Loftus shrugged, wearily. “She won’t come. Oh, she’ll want to come, she may even plan to come, have everything arranged, suitcase neatly packed, everything. She may even get as far as the bus depot. Then she’ll take a little drink to calm her nerves. You can guess the rest.”

“Yes.” He recalled the number of books about alcoholism that Loftus kept in his room.

“She was always death against liquor. She never had a drink until she was nearly fifty. My father had run out on her by that time, and one day she went out and bought a bottle of wine to calm her nerves. It happened right away. One drink, and she was a drunk. She’d been a drunk for maybe thirty years and didn’t find it out until then. For her the world vanished in that instant. She has never seen it since. She never will again.”

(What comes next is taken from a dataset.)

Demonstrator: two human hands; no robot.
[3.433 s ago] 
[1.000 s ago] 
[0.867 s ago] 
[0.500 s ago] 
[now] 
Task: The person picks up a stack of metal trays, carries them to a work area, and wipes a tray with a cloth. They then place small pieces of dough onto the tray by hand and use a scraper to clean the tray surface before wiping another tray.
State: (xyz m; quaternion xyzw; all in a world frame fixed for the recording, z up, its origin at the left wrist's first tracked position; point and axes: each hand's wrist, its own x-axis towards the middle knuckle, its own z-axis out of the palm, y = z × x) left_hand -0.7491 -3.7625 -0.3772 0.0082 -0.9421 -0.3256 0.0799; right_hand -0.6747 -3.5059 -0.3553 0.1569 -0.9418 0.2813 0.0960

“Perhaps. There are cures.”

Loftus only shook his head.

“I’ll see to it personally that she comes to visit you, if you want her to.”

“No, thank you,” Loftus said politely. “I don’t want to see anyone.”

The door from the corridor opened and the policeman, Samuels, came in. He had taken his handcuffs from the leather case fastened to his belt and he was playing with them, clicking them from wide to narrow and back again, the way Miss Jennings played with her ring of keys and for the same reason, because he was bored and a little embarrassed.

“All through, Mr. Meecham? We got orders to be on the move.”

Meecham turned to Loftus. “Are we all through?”

“I think so,” Loftus said.

“If something else comes up, let me know. In any case, I’ll be around to see you when I’ve transacted the business we discussed. Perhaps early in the morning.”

“Thank you.”

“I’ll see Emmy right away.”

“Tell her not to worry. Everything’s going to be fine.”

“I will. Good luck.”

Meecham stood in the doorway of the small windowless room and watched the two men go down the corridor, handcuffed together, walking slowly and in step. Then he turned, abruptly, and walked as fast as he could in the other direction and out the rear entrance.

It was noon, but there was no sun. The sky hung close over the smoky city like a sagging tent top that would some day blow away, exposing the vast blackness of space.

Meecham waited for the traffic signal to change. A car went through the yellow light and almost sideswiped another car. Both drivers began to curse, ineffectually through closed windows, like little boys hurling threats from the safety of their own doorsteps. A woman came out of the supermarket across the street, jerking the arm of the crying child staggering along behind her. An old man on crutches inched his way across the icy sidewalk to the curb and stood eyeing the speeding cars with hate and fear.

A column of bitterness rose like mercury in Meecham’s throat. Pig of a world, he thought. Preposterous pig of a world.